I am at a lost…. I’ve been a single mom for 17 years to 3 beautiful children. I have struggled and failed. I have worked hard and conquered. I have done everything a mother and father should do. I am far from perfect. I have made bad decisions time and time again. But one thing I’ve never done is give up on my children and I’ve never put anything before them. The worst decision so far has come into play.
My daughter is 16 and has dated a guy for the last year and half or so. Since then I have seen so many changes in her. She says I don’t know her anymore and some of that is true. I still see my little girl but she isn’t the same. I know we all change but this is different. She has been giving me hard time since the age of 12. And I know I’ve said hurtful things she has too. We cry and make up. We fight and hug it out. But this feels different. I feel this boy is manipulating her.
They lied to me about his age. I found out and still let it be cause they are in love. And I didn’t want to take that from her. I’ve set boundaries and rules. Not to hard to follow. Be out by 11 and respect my rules. I can’t help but think this boy has completely taken over her. Due to continuous rule braking I told her if she wants to be grown and not respect then she could leave. I should have never said that 😢 my little girl left. She won’t return home on her own. I could go drag her ass back home but I’m afraid it will make her draw further away from me.
I could put the boy in jail considering he will be 19 soon and they have been having sex since she was 15. But then she would hate me more.
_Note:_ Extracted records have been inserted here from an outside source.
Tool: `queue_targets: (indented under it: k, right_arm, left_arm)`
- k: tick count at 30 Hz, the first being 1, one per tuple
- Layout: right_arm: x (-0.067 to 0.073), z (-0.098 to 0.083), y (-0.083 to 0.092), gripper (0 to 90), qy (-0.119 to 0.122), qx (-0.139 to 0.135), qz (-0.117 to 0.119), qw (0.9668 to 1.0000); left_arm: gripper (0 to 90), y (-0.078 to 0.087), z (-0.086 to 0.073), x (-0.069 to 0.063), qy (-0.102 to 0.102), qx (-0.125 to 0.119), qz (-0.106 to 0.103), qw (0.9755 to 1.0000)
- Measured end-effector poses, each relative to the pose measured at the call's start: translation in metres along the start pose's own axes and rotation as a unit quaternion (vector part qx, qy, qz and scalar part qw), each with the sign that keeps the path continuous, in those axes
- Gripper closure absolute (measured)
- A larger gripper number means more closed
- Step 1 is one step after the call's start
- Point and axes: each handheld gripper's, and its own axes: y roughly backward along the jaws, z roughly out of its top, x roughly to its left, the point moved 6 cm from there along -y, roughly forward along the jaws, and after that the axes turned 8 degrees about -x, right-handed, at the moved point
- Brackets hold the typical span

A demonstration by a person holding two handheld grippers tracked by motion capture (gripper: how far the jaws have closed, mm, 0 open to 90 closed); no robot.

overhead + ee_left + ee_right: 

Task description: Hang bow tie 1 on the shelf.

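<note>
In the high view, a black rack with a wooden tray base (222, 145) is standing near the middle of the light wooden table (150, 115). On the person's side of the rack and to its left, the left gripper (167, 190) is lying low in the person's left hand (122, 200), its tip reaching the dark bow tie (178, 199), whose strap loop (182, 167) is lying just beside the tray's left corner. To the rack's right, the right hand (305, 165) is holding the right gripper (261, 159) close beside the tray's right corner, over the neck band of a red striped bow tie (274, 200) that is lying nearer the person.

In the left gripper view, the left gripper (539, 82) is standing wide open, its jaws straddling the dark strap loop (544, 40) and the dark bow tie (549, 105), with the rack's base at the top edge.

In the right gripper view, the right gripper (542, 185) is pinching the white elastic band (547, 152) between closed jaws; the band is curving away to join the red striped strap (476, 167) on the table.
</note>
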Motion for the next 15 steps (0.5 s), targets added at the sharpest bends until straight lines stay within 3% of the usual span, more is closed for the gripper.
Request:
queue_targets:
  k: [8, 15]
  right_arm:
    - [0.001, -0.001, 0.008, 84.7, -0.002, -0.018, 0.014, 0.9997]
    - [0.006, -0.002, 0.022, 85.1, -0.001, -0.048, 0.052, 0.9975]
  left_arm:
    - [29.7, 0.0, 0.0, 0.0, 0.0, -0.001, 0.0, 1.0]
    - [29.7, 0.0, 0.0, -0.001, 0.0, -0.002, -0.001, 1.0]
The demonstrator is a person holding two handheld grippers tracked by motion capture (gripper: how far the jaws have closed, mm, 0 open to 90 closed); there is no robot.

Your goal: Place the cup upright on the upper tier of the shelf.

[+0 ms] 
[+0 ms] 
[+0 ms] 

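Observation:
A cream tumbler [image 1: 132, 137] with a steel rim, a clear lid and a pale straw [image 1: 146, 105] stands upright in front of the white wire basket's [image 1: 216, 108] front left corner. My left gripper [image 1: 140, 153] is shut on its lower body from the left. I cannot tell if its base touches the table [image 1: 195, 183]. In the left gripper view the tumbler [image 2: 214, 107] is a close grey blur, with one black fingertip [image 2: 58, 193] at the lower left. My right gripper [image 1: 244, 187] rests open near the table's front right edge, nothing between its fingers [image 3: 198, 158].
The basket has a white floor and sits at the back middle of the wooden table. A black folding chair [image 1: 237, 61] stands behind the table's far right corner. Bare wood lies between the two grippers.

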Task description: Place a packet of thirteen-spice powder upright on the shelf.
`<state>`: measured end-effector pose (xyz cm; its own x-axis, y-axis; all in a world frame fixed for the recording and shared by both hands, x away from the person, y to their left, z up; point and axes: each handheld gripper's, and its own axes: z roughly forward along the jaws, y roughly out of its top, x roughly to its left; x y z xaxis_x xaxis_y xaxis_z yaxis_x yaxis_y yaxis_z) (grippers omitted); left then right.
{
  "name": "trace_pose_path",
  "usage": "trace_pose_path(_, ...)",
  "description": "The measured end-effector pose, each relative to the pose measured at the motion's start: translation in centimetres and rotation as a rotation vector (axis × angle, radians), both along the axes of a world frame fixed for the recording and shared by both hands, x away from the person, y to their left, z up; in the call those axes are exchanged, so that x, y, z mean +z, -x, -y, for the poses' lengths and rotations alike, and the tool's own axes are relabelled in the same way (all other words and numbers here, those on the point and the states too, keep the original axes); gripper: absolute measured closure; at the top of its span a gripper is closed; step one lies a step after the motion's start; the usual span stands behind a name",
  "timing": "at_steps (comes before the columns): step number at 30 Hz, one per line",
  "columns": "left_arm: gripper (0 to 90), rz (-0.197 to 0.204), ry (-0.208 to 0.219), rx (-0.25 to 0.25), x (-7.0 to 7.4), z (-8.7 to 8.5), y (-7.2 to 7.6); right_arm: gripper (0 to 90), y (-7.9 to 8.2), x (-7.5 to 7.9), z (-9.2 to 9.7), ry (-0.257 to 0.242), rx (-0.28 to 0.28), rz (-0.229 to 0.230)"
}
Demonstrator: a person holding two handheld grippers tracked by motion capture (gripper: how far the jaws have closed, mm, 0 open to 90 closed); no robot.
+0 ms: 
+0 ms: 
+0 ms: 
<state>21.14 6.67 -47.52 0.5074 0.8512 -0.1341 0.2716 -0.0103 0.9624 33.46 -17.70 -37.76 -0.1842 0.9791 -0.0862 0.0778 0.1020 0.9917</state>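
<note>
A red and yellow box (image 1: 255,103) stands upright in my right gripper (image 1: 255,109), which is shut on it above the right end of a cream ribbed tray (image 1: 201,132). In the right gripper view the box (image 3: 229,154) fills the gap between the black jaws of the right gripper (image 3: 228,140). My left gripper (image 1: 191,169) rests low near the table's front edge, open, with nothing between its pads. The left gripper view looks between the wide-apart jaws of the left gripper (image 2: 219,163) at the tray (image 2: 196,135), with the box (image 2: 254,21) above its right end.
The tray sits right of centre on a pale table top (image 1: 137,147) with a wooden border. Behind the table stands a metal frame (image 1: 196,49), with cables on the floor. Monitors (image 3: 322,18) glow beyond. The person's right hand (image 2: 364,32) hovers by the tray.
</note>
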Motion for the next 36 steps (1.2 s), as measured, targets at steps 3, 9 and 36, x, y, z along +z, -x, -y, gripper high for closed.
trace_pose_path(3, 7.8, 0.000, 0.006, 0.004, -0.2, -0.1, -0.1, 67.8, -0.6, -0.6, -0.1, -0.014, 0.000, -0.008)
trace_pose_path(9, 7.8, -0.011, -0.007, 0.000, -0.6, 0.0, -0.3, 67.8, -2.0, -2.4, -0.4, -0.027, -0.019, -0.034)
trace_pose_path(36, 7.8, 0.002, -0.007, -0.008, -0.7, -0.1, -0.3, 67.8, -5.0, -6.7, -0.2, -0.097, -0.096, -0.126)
People say just wait she will realize one day. But what if that day is too late. I have never been so weak in my life. She doesn’t understand what she means to me. My only baby girl. When she left she went and told people her side and mine too of course.
And these people believe a 16 year old girl. I’m now loosing family I’m loosing friends. All cause they told her it was best not to live at home 😔 I have a man now in my life who says let her be. He doesn’t have kids so he don’t understand what it’s like. I’m not seeking sympathy or anything. I’m seeking prayer from all my strong women. Please help me stay strong dear God. This is the hardest thing I’ve ever done and I’m not taking it well at all.